Hong Kong actress (born 1934)

Helena Law Lan (羅蘭) (born Lo Yin-ying (盧燕英); 13 November 1934), is a veteran Hong Kong actress in both the film and TV industry.

==Career==
She started in the film industry in 1939, cast in antagonistic roles during the black and white film era. It was during this time that she took the stage name of "Law Lan" based on the advice of her boss because he said the name was reminiscent of Shanghai socialites (交際花), and this name better suited the type of roles that she played.

In 1971, Law joined TVB and took part in numerous drama series. Here, she played a variety of different characters instead of only being cast in antagonistic roles as she had previously. She also took part in the popular nightly variety show, Enjoy Yourself Tonight, which included skits, singing, dancing, and variety games, filmed in front of a live audience.

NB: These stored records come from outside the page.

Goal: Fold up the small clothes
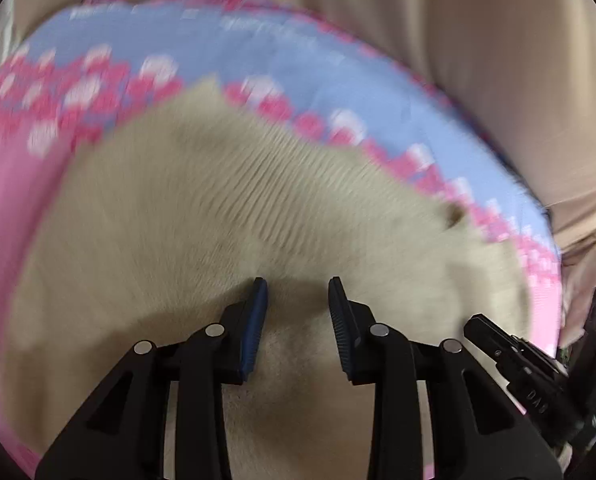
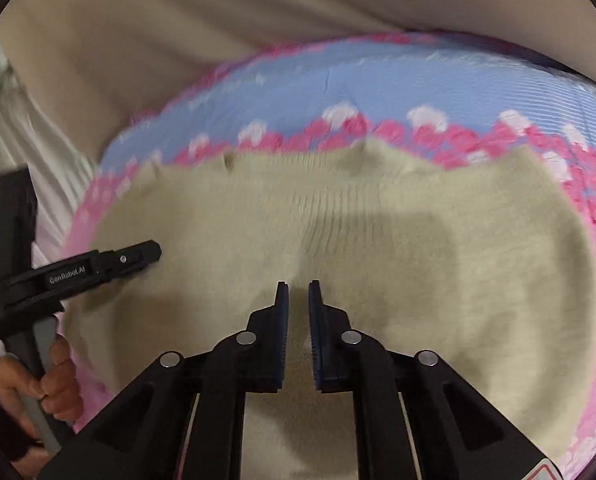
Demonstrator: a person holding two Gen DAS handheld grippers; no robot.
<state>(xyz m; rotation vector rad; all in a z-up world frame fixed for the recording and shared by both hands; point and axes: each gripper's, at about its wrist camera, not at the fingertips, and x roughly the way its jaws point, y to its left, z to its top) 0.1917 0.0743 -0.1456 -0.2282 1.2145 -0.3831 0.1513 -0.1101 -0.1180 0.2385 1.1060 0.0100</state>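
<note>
The cream knitted garment [image 2: 378,248] lies spread flat on a pink and blue patterned cloth [image 2: 378,88], and this cloth covers the surface under it. Behind the cloth there is a beige fabric [image 2: 178,32], maybe a cushion or a cover; I cannot tell which. The garment lies flat probably because it must be smooth before a fold is made.

The left tool [image 1: 298,292] hangs over the near part of the garment with its jaws moderately apart, and nothing is between them. The blue pads [image 1: 258,320] face each other over the knit, but I cannot tell if they touch it. The right tool [image 2: 298,292] is also above the garment, with only a narrow gap between its jaws, and no cloth is in this gap. In the right wrist view, the left tool appears at the left edge, and the person's hand [image 2: 58,380] holds its handle. Its tip is over the left border of the garment.

Both tools are near each other over the same piece, one toward each side, and I think this is because a fold needs two grasp points on one edge. In my judgement the fold is not yet begun, because the garment shows no doubled layer. The left view is blurred, so small details there are not sure. The knit looks soft and thick, so a tool may catch more than one layer.
</note>
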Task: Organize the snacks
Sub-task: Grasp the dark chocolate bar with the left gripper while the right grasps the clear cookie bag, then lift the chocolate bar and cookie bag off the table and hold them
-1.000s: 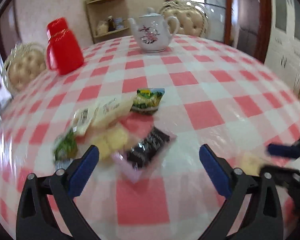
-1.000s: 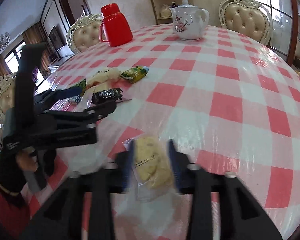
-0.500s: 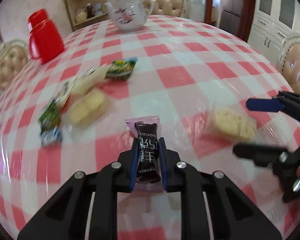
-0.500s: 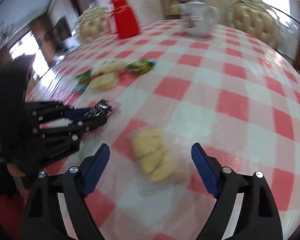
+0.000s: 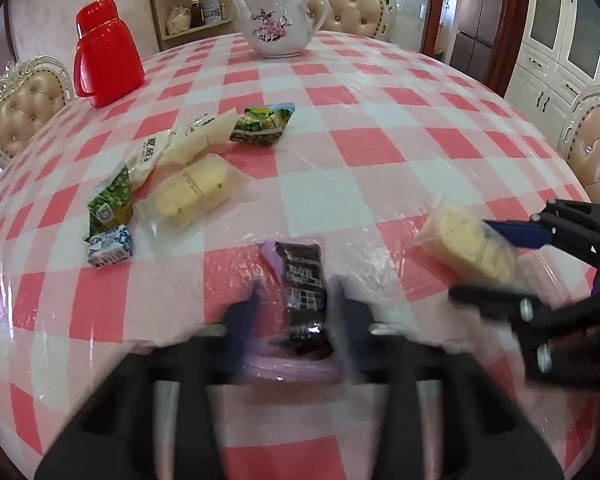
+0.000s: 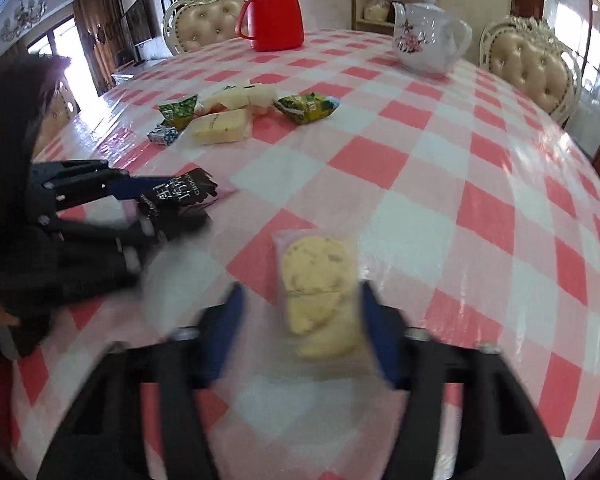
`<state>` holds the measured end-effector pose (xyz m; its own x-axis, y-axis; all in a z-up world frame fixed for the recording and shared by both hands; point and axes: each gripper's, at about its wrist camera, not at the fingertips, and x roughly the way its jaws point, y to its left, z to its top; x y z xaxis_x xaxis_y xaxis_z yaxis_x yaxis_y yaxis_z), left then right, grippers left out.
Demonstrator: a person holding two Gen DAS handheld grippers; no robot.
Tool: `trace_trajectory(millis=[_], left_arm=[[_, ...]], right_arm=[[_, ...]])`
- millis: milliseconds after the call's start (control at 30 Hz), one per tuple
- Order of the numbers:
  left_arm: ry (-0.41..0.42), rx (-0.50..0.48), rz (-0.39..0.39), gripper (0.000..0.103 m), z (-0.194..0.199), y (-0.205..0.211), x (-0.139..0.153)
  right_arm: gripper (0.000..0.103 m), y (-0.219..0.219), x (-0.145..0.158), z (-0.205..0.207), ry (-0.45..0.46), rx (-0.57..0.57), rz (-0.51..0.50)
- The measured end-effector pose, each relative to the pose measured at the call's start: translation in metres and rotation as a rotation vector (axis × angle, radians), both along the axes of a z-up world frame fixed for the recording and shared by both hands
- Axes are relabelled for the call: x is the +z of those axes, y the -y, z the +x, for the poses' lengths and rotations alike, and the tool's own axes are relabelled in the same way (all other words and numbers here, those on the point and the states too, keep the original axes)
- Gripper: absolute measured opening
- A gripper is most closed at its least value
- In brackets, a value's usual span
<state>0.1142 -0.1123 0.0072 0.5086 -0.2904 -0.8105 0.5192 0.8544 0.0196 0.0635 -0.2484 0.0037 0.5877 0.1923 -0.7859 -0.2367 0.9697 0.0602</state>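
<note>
Fingers (image 5: 244,320) on choc bar (image 5: 304,288), tilted down

A round table (image 5: 380,148) in a red-and-white checked cloth under clear plastic fills both views. At its far edge stand a red jug (image 5: 106,54), upper left, and a flowered white teapot (image 5: 276,24), top centre. Left of centre lies a loose cluster of wrapped snacks (image 5: 188,160): green packets, pale biscuit packs and a small blue-and-white one. A dark chocolate bar (image 5: 304,284) and a biscuit pack (image 5: 468,246) lie nearer the lower edge.
</note>
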Motion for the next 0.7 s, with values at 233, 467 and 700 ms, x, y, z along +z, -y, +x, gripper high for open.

Law has also been cast as a spirit medium in more than 36 Hong Kong horror films. Law's performance as 四婆 ( fourth granny) in the film, Bullets Over Summer, garnered her the "Best Actress" award at the 19th Hong Kong Film Award in 2000, making her the oldest winner of this coveted award.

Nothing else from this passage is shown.